> Work request:
Please retype the data in full and exactly; the pictures are not part of the copy.

> Material shown:
╔══

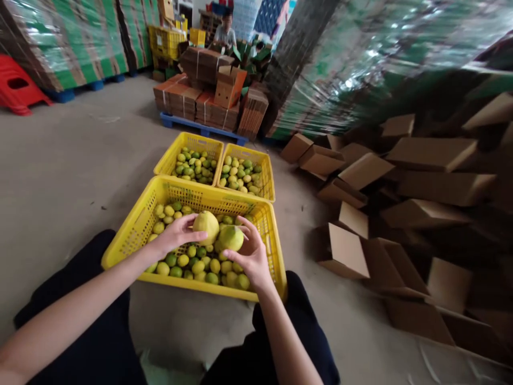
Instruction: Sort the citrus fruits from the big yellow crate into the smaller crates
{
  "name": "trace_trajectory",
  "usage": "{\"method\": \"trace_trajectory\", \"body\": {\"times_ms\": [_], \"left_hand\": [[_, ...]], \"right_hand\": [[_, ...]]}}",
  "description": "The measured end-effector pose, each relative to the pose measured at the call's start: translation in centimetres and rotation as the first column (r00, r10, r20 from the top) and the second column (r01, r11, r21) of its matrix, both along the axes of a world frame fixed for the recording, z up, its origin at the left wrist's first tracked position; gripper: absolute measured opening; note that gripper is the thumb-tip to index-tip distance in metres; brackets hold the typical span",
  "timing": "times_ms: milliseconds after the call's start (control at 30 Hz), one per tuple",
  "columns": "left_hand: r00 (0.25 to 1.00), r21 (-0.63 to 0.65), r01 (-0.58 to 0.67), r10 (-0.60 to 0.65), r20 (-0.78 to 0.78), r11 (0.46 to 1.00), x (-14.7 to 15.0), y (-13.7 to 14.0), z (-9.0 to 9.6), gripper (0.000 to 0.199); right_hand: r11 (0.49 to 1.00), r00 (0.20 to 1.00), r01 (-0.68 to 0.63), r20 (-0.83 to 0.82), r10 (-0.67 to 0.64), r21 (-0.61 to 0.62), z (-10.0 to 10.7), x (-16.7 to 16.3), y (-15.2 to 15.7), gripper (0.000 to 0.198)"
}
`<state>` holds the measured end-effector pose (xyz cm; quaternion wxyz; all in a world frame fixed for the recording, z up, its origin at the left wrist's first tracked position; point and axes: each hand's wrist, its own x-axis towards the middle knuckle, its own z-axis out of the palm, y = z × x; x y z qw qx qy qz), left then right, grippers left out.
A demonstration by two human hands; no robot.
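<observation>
My left hand (182,233) is closed on a large yellow lemon (206,227), gripped between thumb and fingers. Close to its right, my right hand (251,252) curls around a yellow-green lemon (231,238) with a green tip. Part of another fruit shows just behind that one; whether it is held too, I cannot tell. Both hands are above a yellow plastic crate (132,216) with slotted walls. Inside it lie many loose yellow and green lemons (198,267), partly hidden by my hands.
Beyond stand two more yellow crates (166,155) of lemons. Opened cardboard boxes (348,251) are heaped on the right. Further back are bundled cartons on a blue pallet (200,127), wrapped stacks (80,43), a red stool (18,85) and a person (225,35).
</observation>
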<state>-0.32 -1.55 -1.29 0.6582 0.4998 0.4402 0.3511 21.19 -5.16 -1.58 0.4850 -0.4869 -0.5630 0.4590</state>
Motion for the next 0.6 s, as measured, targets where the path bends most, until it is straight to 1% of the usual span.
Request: {"method": "trace_trajectory", "body": {"times_ms": [67, 133, 167, 200, 233, 267, 300, 333, 367, 400, 433, 467, 500, 533, 600], "left_hand": [[0.999, 0.068, -0.026, 0.027, -0.017, 0.997, 0.0, -0.2, 0.0, 0.061], [0.997, 0.204, -0.037, 0.051, -0.063, 0.978, 0.2, -0.3, -0.1, 0.060], [0.992, 0.306, -0.040, 0.075, -0.101, 0.951, 0.2, -0.4, -0.3, 0.060], [0.983, 0.430, -0.046, 0.118, -0.143, 0.902, 0.3, -0.5, -0.4, 0.059], [0.966, 0.566, -0.056, 0.189, -0.179, 0.822, 0.4, -0.7, -0.6, 0.057], [0.939, 0.699, -0.067, 0.281, -0.196, 0.712, 0.4, -1.0, -0.7, 0.055], [0.906, 0.810, -0.075, 0.379, -0.189, 0.582, 0.4, -1.3, -0.8, 0.053], [0.870, 0.891, -0.078, 0.467, -0.158, 0.448, 0.3, -1.6, -0.8, 0.053], [0.838, 0.942, -0.076, 0.533, -0.117, 0.327, 0.3, -1.8, -0.7, 0.054], [0.815, 0.971, -0.068, 0.574, -0.078, 0.229, 0.2, -2.1, -0.5, 0.056], [0.805, 0.986, -0.054, 0.591, -0.049, 0.155, 0.0, -2.3, -0.3, 0.059], [0.805, 0.994, -0.039, 0.593, -0.030, 0.103, -0.1, -2.4, 0.0, 0.062], [0.809, 0.997, -0.025, 0.588, -0.021, 0.071, -0.2, -2.5, 0.2, 0.064], [0.815, 0.998, -0.009, 0.579, -0.024, 0.054, -0.4, -2.5, 0.4, 0.065], [0.833, 0.999, 0.019, 0.551, -0.042, 0.047, -0.5, -2.5, 0.5, 0.068]], "right_hand": [[0.998, 0.996, -0.023, -0.080, 0.027, 0.053, -1.0, 0.0, -0.5, 0.070], [0.993, 0.996, 0.015, -0.094, -0.004, 0.116, -1.7, 0.1, -0.7, 0.058], [0.986, 0.997, 0.053, -0.070, -0.042, 0.160, -1.8, 0.1, -0.7, 0.054], [0.969, 0.995, 0.098, -0.036, -0.092, 0.225, -1.7, 0.1, -0.7, 0.051], [0.942, 0.989, 0.142, 0.003, -0.150, 0.305, -1.6, 0.1, -0.6, 0.051], [0.901, 0.977, 0.177, 0.041, -0.210, 0.396, -1.4, 0.0, -0.6, 0.050], [0.850, 0.962, 0.196, 0.073, -0.264, 0.489, -1.2, 0.0, -0.5, 0.049], [0.794, 0.946, 0.198, 0.101, -0.309, 0.575, -1.0, -0.1, -0.5, 0.049], [0.739, 0.931, 0.187, 0.124, -0.344, 0.647, -0.8, -0.3, -0.5, 0.049], [0.690, 0.917, 0.172, 0.142, -0.374, 0.703, -0.7, -0.4, -0.5, 0.049], [0.647, 0.904, 0.160, 0.152, -0.400, 0.745, -0.6, -0.6, -0.6, 0.050], [0.614, 0.893, 0.152, 0.158, -0.421, 0.775, -0.6, -0.8, -0.7, 0.050], [0.591, 0.883, 0.146, 0.165, -0.439, 0.793, -0.7, -0.9, -0.7, 0.051], [0.579, 0.875, 0.134, 0.178, -0.450, 0.804, -0.8, -1.0, -0.8, 0.050], [0.583, 0.870, 0.095, 0.217, -0.442, 0.807, -0.8, -1.0, -1.0, 0.049]]}}
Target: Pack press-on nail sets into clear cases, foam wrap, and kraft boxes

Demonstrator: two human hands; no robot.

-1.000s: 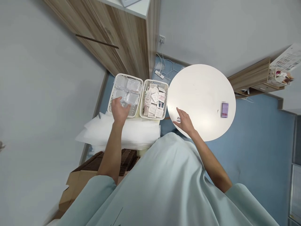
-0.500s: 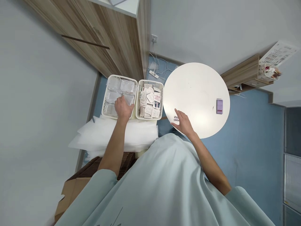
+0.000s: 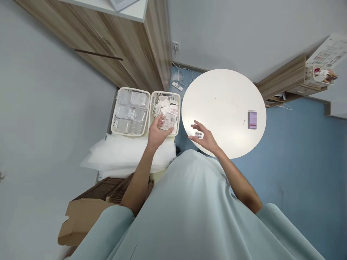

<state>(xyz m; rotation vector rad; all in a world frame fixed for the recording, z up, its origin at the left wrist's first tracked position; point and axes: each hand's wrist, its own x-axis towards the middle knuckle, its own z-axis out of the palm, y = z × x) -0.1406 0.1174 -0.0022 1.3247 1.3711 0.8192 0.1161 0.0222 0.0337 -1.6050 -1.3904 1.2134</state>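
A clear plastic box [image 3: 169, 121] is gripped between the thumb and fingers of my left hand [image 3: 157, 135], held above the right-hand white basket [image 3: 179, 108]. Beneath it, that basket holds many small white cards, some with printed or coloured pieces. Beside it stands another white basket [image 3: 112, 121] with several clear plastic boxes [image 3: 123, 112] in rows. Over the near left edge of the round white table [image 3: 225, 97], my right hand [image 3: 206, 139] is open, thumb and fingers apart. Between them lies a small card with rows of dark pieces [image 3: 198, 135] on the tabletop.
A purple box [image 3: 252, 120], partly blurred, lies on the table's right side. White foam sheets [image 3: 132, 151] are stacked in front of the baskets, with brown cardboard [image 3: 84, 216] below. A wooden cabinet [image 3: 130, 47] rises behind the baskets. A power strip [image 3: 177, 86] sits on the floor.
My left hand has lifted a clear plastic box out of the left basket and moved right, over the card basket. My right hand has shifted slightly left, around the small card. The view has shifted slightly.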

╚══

> Answer box:
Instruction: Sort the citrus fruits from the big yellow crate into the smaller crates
{
  "name": "trace_trajectory",
  "usage": "{\"method\": \"trace_trajectory\", \"body\": {\"times_ms\": [_], \"left_hand\": [[_, ...]], \"right_hand\": [[_, ...]]}}",
  "description": "The measured end-effector pose, each relative to the pose measured at the call's start: translation in centimetres and rotation as the first column (r00, r10, r20 from the top) and the second column (r01, r11, r21) of its matrix, both along the axes of a world frame fixed for the recording, z up, its origin at the left wrist's first tracked position; gripper: absolute measured opening; note that gripper is the thumb-tip to index-tip distance in metres; brackets hold the typical span",
  "timing": "times_ms: milliseconds after the call's start (control at 30 Hz), one per tuple",
  "columns": "left_hand: r00 (0.25 to 1.00), r21 (-0.63 to 0.65), r01 (-0.58 to 0.67), r10 (-0.60 to 0.65), r20 (-0.78 to 0.78), r11 (0.46 to 1.00), x (-14.7 to 15.0), y (-13.7 to 14.0), z (-9.0 to 9.6), gripper (0.000 to 0.199); right_hand: r11 (0.49 to 1.00), r00 (0.20 to 1.00), r01 (-0.68 to 0.63), r20 (-0.83 to 0.82), r10 (-0.67 to 0.64), r21 (-0.61 to 0.62), z (-10.0 to 10.7), x (-16.7 to 16.3), y (-15.2 to 15.7), gripper (0.000 to 0.198)"
}
`<state>` holds the measured end-effector pose (xyz cm; quaternion wxyz; all in a world frame fixed for the recording, z up, its origin at the left wrist's first tracked position; point and axes: each hand's wrist, its own x-axis towards the middle knuckle, its own z-axis out of the palm, y = z × x; x y z qw qx qy qz), left then right, grippers left out.
A demonstration by two human hands; no robot.
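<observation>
My left hand (182,233) is closed on a large yellow lemon (206,227), gripped between thumb and fingers. Close to its right, my right hand (251,252) curls around a yellow-green lemon (231,238) with a green tip. Part of another fruit shows just behind that one; whether it is held too, I cannot tell. Both hands are above a yellow plastic crate (132,216) with slotted walls. Inside it lie many loose yellow and green lemons (198,267), partly hidden by my hands.
Beyond stand two more yellow crates (166,155) of lemons. Opened cardboard boxes (348,251) are heaped on the right. Further back are bundled cartons on a blue pallet (200,127), wrapped stacks (80,43), a red stool (18,85) and a person (225,35).
</observation>
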<state>-0.32 -1.55 -1.29 0.6582 0.4998 0.4402 0.3511 21.19 -5.16 -1.58 0.4850 -0.4869 -0.5630 0.4590</state>
Motion for the next 0.6 s, as measured, targets where the path bends most, until it is straight to 1% of the usual span.
Request: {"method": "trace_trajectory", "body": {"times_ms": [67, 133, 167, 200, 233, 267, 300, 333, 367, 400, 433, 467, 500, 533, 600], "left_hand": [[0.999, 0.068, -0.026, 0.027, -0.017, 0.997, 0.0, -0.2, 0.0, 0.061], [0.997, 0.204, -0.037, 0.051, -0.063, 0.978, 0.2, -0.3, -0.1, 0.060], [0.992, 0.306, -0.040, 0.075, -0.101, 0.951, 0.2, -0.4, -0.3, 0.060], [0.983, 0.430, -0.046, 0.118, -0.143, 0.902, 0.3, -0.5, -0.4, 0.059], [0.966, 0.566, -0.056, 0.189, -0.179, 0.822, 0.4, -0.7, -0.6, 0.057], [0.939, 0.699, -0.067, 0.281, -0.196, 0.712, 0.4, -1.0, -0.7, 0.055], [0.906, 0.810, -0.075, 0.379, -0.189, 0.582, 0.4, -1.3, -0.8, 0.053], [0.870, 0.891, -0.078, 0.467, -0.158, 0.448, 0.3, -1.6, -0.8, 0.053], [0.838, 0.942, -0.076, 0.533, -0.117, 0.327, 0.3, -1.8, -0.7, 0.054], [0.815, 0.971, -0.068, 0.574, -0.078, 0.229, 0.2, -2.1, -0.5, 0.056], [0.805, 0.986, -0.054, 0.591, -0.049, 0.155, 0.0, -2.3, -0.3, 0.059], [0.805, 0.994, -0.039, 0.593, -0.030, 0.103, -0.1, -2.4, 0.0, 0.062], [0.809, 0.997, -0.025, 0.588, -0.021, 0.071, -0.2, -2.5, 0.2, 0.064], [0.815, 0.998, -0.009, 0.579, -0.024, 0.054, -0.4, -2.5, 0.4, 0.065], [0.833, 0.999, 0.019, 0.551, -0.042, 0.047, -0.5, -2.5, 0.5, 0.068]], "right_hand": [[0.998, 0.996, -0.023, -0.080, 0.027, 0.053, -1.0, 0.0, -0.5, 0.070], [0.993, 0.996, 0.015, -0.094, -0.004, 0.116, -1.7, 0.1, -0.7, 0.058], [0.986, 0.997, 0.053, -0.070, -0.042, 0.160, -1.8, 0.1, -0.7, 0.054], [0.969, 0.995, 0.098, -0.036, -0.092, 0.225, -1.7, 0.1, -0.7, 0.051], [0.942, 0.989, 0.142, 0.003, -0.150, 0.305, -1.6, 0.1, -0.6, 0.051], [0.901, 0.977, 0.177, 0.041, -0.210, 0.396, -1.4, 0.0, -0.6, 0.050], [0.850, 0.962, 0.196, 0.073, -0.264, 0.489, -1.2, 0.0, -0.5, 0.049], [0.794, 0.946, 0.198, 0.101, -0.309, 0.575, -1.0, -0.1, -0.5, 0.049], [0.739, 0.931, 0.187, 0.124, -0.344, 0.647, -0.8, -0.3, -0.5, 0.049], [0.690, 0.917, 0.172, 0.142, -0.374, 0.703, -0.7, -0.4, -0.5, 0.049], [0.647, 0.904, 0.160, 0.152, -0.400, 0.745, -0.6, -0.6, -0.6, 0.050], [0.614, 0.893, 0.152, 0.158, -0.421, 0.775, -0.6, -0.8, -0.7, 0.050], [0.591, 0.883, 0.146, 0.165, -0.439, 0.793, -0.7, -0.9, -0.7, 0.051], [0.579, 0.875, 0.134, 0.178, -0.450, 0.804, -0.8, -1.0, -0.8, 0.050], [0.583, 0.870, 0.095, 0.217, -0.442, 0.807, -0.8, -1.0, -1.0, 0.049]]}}
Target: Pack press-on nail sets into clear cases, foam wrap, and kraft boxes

Demonstrator: two human hands; no robot.

-1.000s: 
-0.500s: 
+0.000s: 

<state>(xyz m; rotation vector rad; all in a world frame fixed for the recording, z up, its origin at the left wrist's first tracked position; point and axes: each hand's wrist, its own x-axis towards the middle knuckle, its own z-axis out of the palm, y = z × x) -0.1406 0.1174 -0.0022 1.3247 1.3711 0.8192 0.1161 0.0222 0.0337 -1.6050 -1.3904 1.2134</state>
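A clear plastic box [image 3: 169, 121] is gripped between the thumb and fingers of my left hand [image 3: 157, 135], held above the right-hand white basket [image 3: 179, 108]. Beneath it, that basket holds many small white cards, some with printed or coloured pieces. Beside it stands another white basket [image 3: 112, 121] with several clear plastic boxes [image 3: 123, 112] in rows. Over the near left edge of the round white table [image 3: 225, 97], my right hand [image 3: 206, 139] is open, thumb and fingers apart. Between them lies a small card with rows of dark pieces [image 3: 198, 135] on the tabletop.
A purple box [image 3: 252, 120], partly blurred, lies on the table's right side. White foam sheets [image 3: 132, 151] are stacked in front of the baskets, with brown cardboard [image 3: 84, 216] below. A wooden cabinet [image 3: 130, 47] rises behind the baskets. A power strip [image 3: 177, 86] sits on the floor.
My left hand has lifted a clear plastic box out of the left basket and moved right, over the card basket. My right hand has shifted slightly left, around the small card. The view has shifted slightly.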

Work on this exercise is done.